Posted by Harry Wood on 25 September 2012 in English. Last updated on 28 September 2012.

As I get psyched up ready for a London mapping session this evening (Listening to “Eye of the tiger”. That sort of thing) I realise it’s been an interesting few weeks…

Last week I went to Amsterdam and presented OpenStreetMap and H.O.T. at the PICNIC festival. Here’s a video of the session. There’s another interview video still to come I think. I’ll blog some photos and more details about that. UPDATE: blog now here

Last Thursday I had been sprinkling a few comments around the web, on press coverage of Apples debut of their iOS6 maps. iPhone users the world over, were loudly complaining about apple’s switch from google maps. This really shows how strong the big G’s dominance of web & mobile mapping is. Phone users and also tech-savvy app developers are insistant upon google maps. It’s hardwired deep into their psychology now, such that forcibly presenting a different map causes great upset. This is what OpenStreetMap is up against, but last week apple swung a battering ram at google’s mappy castle. They may be annoyed but users and developers being liberated. They’re experiencing a realisation that there is a choice of map providers. It’s only a short leap of logic from there to go seek the open alternative. That’s us! Over here!

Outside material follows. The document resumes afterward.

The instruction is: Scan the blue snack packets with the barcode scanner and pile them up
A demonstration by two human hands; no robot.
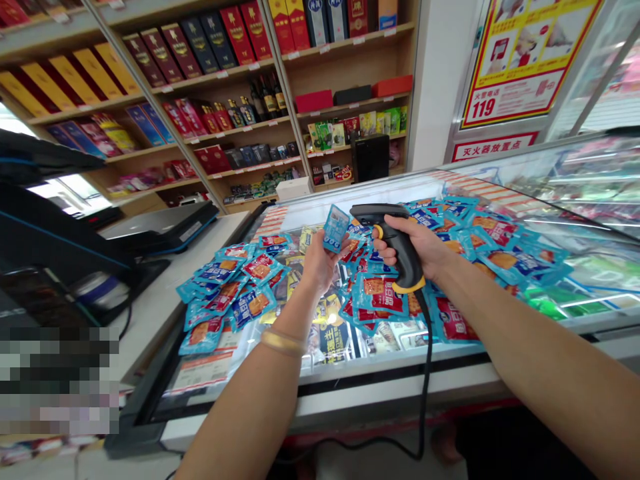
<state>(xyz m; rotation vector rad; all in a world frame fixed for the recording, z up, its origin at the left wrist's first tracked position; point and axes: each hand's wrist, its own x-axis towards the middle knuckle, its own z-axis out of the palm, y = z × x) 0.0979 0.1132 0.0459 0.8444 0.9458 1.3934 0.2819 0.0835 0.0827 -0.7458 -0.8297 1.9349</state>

So after spending the whole day pointing out what an evil grip google holds on people’s map preferences (slagging off google essentially) on various forums, I half expected to be refused entry the google campus building for Thursdays #geomob. Maybe I thwarted them by turning up late. I caught the end of Lawrence’s talk showing various old maps, and concepts for maps, particularly looking at “linear maps”. Anyone done any more OSM experiments on Linear Maps to list on this wiki page?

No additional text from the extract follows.